The restaurant is part of a larger Melville initiative. It includes an adjoining community center that provides after-school programs for children and job training for adults, including Firebox employees. On Thursdays in July, the parking lot will be converted to a farmer's market. A bakery is planned.

But the restaurant, with its sleek bar and 1,000-bottle wine rack, where the kitchen will feature Connecticut-grown and raised food, is the focal point. Located in the former Billings Forge complex, it has been completely renovated.

Chef Jason Collin said the idea is to "blur the lines for people of where they won't go.

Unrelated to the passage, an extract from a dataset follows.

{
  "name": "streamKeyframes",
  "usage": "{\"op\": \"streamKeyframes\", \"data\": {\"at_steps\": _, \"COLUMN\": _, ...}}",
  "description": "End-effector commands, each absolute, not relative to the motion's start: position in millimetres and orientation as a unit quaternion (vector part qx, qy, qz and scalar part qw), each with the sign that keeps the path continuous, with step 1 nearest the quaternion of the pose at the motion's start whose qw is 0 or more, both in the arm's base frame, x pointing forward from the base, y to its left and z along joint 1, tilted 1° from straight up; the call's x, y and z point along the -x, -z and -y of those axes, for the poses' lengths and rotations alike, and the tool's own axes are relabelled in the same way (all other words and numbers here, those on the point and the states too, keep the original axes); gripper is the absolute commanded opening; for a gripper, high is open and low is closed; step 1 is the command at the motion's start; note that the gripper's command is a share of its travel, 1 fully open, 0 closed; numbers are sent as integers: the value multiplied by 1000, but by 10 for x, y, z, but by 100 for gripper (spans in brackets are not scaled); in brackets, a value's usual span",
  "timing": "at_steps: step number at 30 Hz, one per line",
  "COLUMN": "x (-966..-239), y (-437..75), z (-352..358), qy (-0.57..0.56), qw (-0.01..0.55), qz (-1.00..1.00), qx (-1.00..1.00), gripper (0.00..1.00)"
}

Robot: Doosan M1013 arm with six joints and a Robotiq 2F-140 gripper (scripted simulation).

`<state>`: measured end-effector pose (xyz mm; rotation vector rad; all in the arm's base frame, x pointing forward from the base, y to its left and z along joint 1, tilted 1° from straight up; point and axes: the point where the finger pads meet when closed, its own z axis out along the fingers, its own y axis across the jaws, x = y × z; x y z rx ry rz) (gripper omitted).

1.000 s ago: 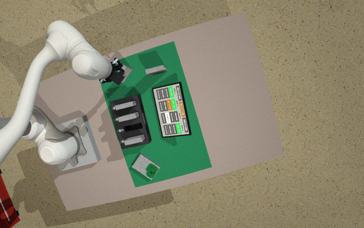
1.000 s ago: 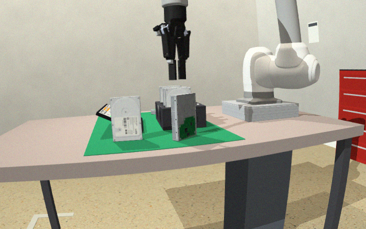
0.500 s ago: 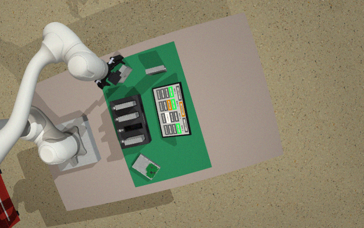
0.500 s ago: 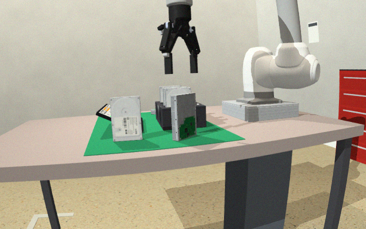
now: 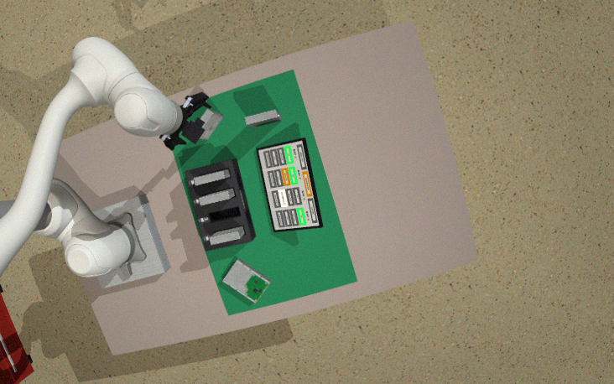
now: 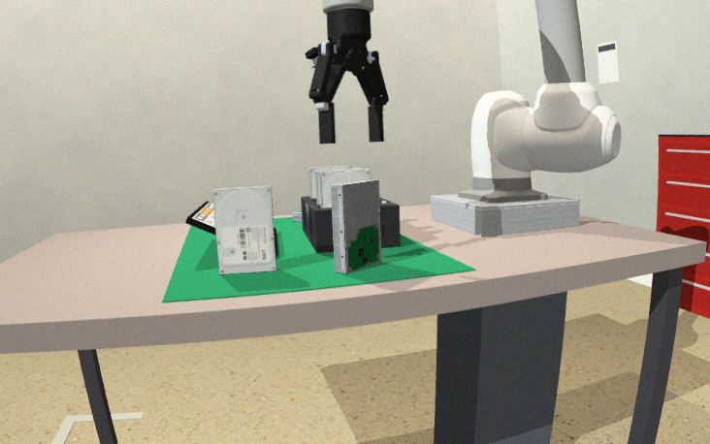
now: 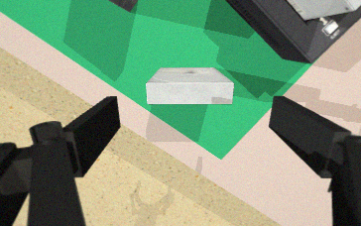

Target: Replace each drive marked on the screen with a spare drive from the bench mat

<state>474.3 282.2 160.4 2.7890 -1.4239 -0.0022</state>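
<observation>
My gripper is open and empty. It hangs well above a grey drive that stands on edge near a corner of the green mat; the drive's green circuit board shows in the exterior view. Another drive stands upright nearby, label side showing. A third drive sits at the mat's other end, broad face and green board showing. The black dock holds three drives; its third bay is empty. The screen lies beside the dock.
The arm's grey pedestal stands on the table beside the dock. A red cabinet stands off the table behind the base. The table edge runs close under my gripper in the wrist view.
</observation>
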Motion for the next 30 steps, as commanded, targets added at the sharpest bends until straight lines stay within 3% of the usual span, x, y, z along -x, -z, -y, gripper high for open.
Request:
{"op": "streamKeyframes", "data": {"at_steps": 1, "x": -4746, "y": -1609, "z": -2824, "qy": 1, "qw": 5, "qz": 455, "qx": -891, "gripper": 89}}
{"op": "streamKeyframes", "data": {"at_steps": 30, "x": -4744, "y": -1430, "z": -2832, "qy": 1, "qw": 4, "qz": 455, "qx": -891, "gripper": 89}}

There's got to be a reason for people to come here."

Firebox general manager Dan Meiser, formerly of the Max Restaurant Group, reminded me that "an OK restaurant will not succeed here." Meiser said the idea is to convince suburban folks to come to a street they might rarely drive down for a quality meal in an unusual space.

Meiser and Collin have a big incentive to motivate them. If the restaurant succeeds, they will have the chance to buy the place from Melville. If the restaurant flourishes, the hope is that other neighborhood investment will follow.

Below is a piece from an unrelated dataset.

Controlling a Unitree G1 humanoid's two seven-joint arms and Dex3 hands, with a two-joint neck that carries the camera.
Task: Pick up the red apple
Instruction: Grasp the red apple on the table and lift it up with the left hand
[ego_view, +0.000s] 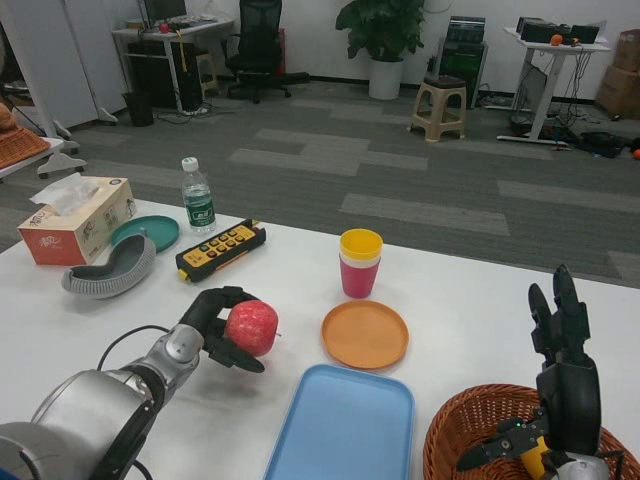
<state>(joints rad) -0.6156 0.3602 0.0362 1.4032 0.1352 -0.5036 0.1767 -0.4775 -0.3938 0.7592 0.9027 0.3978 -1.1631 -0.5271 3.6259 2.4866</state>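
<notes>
The round red apple (251, 327) is the landmark here: it sits just left of the flat orange plate (364, 334) and a little up-left of the light blue rectangular tray (343, 424), seemingly raised slightly off the white surface (460, 300), though its underside is hidden and I cannot be sure of the gap. As a judgement, the apple should handle as a firm, fairly light, smooth-skinned fruit: stiff enough to take a solid squeeze, but waxy and rounded, so it could roll or slip out of a shallow hold; the safest purchase is around its widest girth with fingers on opposite sides. The left robot hand (213, 328) has that sort of hold, its black fingers curled round the apple's left side, one arching over the top and another reaching under the bottom, closed only as far as the fruit allows. Well to the right of the apple, the right robot hand (558, 385) waits above the brown woven wicker basket (455, 432), fingers pointing upward and apart, holding nothing that shows.
</notes>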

Where the idea has worked, such as the South End of Boston or South Norwalk, "it has been a way of breaking down established patterns and perceptions and getting people to take a second look," said Ken Greenberg, a city planner who has been advising Hartford.

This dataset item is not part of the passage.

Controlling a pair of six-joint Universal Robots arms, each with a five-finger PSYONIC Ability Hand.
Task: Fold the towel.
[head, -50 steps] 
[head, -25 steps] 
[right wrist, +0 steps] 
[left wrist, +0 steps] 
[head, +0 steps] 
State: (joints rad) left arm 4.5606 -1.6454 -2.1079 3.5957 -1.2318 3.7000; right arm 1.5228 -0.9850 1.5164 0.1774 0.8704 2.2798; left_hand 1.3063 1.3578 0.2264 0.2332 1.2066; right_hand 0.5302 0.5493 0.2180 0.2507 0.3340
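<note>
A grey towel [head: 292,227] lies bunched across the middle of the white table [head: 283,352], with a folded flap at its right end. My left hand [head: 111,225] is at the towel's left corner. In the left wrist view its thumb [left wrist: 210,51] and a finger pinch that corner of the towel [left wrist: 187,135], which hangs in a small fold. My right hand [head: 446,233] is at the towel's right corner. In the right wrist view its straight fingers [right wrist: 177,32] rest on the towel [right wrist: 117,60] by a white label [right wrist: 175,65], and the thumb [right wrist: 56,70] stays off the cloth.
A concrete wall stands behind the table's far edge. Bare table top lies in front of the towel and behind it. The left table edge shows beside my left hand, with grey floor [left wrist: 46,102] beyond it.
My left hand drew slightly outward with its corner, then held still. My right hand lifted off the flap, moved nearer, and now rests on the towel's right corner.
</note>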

"Food is something that brings people together," Greenberg said. "It's one of those attractors that crosses all kinds of lines. Hartford has this characteristic of a lot of things are near and yet so far."

With a mission to end the causes of homelessness, opening a high-end restaurant doesn't at first seem like the next step for the Melville Trust. But executive director Robert Hohler believes that a successful for-profit restaurant fits perfectly with the trust's mission of creating jobs and fighting poverty.

"In order to accelerate change you have to invest in entrepreneurial development. You have to invest in people," he said. "We are not afraid of failures, of taking risks."

Maybe, as we continue to search for the big bang to spark a Hartford revival, at least part of the answer lies in the small and unexpected.

So make a reservation. Eat dinner. Open your eyes.